(INPUT DATA)
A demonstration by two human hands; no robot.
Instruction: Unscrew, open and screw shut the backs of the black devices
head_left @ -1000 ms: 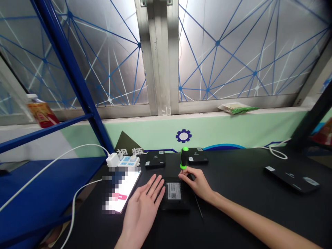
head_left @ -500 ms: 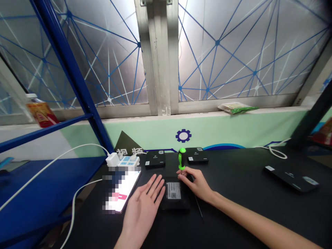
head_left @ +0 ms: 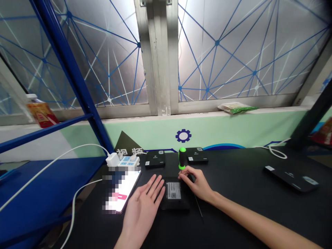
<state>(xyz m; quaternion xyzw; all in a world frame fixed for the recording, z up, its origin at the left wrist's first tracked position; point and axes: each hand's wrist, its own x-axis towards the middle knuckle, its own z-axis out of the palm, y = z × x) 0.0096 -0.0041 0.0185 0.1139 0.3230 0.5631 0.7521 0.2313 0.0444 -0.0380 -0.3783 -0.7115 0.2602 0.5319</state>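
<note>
A small black box (head_left: 174, 193) with a white label lies face-up on the black table (head_left: 246, 193). My left hand (head_left: 145, 204) rests flat with fingers apart, its fingertips against the box's left edge. My right hand (head_left: 195, 183) pinches the lower shaft of a screwdriver (head_left: 182, 158) with a black and green handle. The screwdriver stands upright at the box's far right corner.
A lit phone (head_left: 120, 192) on a white cable lies left of my left hand. Behind it sits a white power strip (head_left: 123, 160). Two more black boxes (head_left: 155, 159) (head_left: 197, 155) lie near the wall, a flat black device (head_left: 292, 178) at right. A blue rack post (head_left: 75, 83) rises left.
The screwdriver's handle has tipped slightly left, from leaning right to nearly upright. My right hand stays at the shaft. My left hand has not moved.
</note>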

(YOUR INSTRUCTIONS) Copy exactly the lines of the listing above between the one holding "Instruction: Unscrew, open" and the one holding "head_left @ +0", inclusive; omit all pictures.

(PROBLEM SOLUTION)
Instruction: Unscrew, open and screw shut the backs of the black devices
head_left @ -1000 ms: 
head_left @ -500 ms: 
head_left @ +0 ms: 

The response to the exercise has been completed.